Prompt: The records should be restated exactly from their first line through the line with "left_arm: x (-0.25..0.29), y" in it.

** Provided records follows **

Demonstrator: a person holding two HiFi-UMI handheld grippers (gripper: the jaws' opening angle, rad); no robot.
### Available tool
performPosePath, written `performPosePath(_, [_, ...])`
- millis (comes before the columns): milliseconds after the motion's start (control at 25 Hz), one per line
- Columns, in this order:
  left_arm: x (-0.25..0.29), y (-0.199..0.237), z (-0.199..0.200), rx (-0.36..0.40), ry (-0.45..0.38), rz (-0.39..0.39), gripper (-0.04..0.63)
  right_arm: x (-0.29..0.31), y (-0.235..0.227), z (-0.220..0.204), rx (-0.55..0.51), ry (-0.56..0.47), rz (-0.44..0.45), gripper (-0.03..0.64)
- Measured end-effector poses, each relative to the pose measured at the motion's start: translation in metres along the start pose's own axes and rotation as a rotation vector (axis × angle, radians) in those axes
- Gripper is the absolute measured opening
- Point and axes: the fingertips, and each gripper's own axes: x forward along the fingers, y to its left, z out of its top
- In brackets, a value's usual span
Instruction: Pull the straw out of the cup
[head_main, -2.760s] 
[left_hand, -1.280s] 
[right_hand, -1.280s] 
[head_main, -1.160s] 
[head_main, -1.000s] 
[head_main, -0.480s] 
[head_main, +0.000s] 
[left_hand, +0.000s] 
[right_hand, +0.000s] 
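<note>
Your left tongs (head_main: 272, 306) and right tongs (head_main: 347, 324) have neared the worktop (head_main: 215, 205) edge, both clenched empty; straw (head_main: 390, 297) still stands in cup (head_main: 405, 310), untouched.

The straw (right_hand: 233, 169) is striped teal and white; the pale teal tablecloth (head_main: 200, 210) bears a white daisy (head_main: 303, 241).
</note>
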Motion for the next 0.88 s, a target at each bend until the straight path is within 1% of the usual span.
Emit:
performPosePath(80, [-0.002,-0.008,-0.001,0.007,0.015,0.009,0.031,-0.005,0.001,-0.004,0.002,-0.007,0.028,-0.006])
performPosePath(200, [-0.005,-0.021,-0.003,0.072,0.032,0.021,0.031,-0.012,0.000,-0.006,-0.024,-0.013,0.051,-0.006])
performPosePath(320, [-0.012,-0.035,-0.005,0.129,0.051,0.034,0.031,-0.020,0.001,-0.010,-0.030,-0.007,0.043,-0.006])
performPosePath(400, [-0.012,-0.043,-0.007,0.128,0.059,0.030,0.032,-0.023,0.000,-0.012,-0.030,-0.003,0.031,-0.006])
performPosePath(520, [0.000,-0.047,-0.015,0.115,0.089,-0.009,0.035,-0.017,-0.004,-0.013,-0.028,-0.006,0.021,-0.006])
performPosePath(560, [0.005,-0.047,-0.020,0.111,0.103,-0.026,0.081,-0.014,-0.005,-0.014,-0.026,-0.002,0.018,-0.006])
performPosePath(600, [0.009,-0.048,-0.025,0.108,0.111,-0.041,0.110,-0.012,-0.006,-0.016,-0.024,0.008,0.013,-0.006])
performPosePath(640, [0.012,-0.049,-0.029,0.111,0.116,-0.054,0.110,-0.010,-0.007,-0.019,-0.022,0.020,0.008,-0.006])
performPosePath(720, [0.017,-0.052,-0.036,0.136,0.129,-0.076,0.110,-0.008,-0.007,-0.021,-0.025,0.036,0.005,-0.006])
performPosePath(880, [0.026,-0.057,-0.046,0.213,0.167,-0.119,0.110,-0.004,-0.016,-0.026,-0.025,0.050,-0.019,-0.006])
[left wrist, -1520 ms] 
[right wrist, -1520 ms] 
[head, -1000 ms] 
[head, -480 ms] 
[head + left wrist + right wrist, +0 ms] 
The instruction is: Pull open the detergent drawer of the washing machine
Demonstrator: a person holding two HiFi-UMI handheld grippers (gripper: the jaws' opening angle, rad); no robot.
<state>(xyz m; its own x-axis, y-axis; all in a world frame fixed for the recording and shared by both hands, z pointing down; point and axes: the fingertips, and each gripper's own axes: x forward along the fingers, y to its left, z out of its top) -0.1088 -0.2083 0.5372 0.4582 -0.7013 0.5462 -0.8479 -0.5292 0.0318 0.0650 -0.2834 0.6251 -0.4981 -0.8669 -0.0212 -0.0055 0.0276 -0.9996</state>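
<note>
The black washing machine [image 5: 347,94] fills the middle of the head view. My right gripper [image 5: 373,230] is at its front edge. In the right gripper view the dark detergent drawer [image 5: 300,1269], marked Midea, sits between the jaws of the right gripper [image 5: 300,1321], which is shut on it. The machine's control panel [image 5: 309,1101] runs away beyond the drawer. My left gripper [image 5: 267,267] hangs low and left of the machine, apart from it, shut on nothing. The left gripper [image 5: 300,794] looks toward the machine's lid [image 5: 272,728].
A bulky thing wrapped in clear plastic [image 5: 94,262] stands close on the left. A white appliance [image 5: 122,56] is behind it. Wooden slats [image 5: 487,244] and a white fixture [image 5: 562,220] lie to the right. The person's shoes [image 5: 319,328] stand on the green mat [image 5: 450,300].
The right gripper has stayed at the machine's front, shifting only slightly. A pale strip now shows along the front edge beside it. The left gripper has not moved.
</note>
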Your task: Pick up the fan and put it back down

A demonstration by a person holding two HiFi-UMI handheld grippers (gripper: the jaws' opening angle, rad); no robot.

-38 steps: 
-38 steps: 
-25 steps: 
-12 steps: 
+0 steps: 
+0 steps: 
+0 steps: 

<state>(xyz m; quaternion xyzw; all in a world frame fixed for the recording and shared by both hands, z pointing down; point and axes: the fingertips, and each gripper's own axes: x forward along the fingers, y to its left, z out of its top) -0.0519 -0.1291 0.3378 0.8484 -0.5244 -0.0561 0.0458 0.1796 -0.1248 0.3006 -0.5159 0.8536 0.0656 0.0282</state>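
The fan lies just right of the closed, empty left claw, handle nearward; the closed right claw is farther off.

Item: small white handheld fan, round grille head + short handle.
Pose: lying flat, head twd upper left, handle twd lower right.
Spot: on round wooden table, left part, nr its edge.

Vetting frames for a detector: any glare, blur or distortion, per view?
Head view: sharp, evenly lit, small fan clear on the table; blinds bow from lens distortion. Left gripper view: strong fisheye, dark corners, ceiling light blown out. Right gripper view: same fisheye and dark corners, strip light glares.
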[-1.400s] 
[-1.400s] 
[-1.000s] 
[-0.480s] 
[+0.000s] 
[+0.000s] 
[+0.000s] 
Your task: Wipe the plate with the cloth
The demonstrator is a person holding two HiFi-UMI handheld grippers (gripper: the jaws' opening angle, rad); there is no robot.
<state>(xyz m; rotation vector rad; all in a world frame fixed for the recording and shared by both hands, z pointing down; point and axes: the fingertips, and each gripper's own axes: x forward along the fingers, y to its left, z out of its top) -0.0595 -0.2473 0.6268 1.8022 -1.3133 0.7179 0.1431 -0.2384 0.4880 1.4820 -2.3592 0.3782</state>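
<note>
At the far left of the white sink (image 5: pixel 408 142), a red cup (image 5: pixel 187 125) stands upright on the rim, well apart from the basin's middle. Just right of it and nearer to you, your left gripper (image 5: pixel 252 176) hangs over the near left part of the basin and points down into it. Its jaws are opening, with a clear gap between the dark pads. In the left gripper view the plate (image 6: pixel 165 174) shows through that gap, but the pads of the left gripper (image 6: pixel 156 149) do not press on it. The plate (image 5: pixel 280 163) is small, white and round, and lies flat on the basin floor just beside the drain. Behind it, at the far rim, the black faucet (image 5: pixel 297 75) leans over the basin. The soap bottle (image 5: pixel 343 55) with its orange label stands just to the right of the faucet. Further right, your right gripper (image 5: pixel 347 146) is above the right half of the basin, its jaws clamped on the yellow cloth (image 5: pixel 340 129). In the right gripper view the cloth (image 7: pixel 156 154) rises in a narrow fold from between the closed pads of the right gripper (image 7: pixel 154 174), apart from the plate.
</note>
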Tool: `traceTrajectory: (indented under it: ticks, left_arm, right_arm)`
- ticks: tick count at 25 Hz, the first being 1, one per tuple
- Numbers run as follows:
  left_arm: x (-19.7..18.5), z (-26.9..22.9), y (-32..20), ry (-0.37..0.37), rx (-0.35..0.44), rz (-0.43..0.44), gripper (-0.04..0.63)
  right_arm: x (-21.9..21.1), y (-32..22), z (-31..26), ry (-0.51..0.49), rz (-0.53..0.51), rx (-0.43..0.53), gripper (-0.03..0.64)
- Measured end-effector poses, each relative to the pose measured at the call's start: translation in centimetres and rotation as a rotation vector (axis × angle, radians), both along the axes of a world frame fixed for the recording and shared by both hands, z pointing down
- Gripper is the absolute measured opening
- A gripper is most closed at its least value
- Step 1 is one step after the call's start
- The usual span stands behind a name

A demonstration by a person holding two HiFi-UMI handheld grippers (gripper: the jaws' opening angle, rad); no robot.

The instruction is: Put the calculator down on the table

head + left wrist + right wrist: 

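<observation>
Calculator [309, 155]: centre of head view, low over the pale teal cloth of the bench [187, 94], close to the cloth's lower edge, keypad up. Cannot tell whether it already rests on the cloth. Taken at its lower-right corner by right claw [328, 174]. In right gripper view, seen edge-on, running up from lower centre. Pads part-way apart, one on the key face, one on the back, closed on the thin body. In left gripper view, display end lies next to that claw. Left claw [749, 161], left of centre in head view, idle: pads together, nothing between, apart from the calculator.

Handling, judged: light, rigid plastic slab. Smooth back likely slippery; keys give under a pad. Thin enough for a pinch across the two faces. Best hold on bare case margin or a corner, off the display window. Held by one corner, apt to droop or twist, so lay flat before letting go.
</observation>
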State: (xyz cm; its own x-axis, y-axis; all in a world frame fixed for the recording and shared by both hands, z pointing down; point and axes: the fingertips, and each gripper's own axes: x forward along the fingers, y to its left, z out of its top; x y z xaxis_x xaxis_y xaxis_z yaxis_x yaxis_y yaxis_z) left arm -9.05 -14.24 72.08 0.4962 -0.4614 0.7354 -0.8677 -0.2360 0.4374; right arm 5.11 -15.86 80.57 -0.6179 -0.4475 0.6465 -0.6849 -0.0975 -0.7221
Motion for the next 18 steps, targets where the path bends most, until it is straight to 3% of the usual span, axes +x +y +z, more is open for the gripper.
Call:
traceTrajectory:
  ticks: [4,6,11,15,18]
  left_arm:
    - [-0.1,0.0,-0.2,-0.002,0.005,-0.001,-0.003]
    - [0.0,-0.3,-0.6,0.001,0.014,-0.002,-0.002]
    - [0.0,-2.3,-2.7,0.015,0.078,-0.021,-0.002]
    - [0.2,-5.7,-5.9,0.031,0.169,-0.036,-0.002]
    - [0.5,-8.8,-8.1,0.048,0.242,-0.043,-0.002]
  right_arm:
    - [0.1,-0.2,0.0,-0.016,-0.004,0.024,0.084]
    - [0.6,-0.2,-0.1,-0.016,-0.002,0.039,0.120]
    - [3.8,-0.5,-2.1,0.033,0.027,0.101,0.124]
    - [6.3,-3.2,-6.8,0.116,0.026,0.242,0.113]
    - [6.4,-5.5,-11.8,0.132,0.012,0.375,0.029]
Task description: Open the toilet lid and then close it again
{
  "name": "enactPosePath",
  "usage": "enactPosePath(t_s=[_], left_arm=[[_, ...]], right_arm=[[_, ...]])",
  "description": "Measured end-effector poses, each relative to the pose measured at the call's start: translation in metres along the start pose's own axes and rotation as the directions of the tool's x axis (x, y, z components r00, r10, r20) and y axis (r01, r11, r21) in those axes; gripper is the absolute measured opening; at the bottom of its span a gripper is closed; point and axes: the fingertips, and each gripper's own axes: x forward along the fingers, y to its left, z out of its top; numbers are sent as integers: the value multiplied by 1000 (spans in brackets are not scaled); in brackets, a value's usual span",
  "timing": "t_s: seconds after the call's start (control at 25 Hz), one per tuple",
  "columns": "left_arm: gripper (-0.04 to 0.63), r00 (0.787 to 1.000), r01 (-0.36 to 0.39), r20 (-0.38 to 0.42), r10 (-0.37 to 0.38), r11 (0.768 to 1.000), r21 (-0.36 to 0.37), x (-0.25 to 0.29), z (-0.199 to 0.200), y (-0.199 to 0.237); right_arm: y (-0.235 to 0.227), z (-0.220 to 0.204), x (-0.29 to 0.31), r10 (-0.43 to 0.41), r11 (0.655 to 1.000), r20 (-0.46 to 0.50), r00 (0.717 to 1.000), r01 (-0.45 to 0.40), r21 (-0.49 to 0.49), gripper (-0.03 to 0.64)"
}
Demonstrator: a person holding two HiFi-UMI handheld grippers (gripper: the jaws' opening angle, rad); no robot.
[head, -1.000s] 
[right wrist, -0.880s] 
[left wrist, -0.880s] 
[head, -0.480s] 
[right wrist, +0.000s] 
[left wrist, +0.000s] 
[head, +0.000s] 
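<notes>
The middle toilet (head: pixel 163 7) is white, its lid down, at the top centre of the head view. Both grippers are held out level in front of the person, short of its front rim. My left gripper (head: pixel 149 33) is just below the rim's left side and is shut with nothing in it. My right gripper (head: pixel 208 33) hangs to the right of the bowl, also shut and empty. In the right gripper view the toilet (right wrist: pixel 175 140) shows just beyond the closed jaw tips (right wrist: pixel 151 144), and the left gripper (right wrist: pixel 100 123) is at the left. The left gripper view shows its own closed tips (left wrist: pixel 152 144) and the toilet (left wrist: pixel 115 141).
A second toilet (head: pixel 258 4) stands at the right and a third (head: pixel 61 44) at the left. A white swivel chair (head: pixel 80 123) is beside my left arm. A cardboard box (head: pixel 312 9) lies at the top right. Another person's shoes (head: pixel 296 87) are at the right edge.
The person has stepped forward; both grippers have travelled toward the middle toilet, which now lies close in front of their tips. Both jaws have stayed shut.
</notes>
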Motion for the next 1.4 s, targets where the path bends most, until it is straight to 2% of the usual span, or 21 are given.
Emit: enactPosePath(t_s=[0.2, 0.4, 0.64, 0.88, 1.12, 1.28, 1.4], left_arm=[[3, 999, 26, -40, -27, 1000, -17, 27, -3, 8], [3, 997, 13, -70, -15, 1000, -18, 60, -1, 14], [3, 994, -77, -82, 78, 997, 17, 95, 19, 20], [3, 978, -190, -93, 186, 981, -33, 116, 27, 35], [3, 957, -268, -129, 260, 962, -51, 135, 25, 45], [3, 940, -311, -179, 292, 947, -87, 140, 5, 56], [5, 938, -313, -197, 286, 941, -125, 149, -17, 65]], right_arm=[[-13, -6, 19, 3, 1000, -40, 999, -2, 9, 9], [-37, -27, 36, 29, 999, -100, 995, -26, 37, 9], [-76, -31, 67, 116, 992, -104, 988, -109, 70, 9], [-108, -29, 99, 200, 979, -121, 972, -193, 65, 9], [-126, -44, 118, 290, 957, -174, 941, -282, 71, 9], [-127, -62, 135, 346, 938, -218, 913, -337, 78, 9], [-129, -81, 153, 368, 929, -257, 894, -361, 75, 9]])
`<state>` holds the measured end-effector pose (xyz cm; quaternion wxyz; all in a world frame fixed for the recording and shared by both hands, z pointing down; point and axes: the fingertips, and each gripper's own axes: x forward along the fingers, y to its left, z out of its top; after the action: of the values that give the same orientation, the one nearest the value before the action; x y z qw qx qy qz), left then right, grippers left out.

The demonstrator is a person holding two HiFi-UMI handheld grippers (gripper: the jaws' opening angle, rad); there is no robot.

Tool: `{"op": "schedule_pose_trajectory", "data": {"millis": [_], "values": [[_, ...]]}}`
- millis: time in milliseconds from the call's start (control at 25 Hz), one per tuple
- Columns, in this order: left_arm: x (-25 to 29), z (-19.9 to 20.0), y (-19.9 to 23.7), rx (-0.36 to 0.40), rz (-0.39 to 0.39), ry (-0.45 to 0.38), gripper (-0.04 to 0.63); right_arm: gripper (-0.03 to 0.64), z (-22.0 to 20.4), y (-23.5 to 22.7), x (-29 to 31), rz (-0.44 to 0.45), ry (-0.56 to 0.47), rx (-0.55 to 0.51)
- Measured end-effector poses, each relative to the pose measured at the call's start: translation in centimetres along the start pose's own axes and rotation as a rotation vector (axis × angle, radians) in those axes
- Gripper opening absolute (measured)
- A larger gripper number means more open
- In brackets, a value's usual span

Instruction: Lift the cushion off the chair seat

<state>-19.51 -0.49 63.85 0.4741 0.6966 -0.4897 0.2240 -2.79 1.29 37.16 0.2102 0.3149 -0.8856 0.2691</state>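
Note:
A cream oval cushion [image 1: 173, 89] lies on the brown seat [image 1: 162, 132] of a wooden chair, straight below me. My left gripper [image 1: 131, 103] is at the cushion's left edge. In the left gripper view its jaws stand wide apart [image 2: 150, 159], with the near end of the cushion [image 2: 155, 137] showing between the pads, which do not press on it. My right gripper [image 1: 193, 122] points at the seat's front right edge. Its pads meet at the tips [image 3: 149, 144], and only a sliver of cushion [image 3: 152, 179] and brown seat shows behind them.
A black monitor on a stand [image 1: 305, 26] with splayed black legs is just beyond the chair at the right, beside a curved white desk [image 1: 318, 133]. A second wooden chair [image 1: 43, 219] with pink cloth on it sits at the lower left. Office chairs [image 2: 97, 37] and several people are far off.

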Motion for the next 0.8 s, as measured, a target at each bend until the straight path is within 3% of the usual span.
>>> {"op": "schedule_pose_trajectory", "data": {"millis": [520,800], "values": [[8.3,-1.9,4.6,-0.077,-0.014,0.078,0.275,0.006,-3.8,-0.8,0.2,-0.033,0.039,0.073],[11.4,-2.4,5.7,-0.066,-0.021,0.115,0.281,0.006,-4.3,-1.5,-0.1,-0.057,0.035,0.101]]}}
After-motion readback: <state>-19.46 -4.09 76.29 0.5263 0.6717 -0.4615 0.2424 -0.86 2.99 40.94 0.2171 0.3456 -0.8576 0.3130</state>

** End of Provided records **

Task result:
Demonstrator: a person holding two HiFi-UMI handheld grippers (gripper: the jaws' opening angle, rad); no robot.
### Available tool
performPosePath, written `performPosePath(_, [_, ...])`
- millis (comes before the columns): milliseconds after the motion's start (control at 25 Hz), one per line
- Columns, in this order:
  left_arm: x (-0.25..0.29), y (-0.199..0.237), z (-0.199..0.200), rx (-0.36..0.40), ry (-0.45..0.38), rz (-0.39..0.39), gripper (-0.04..0.63)

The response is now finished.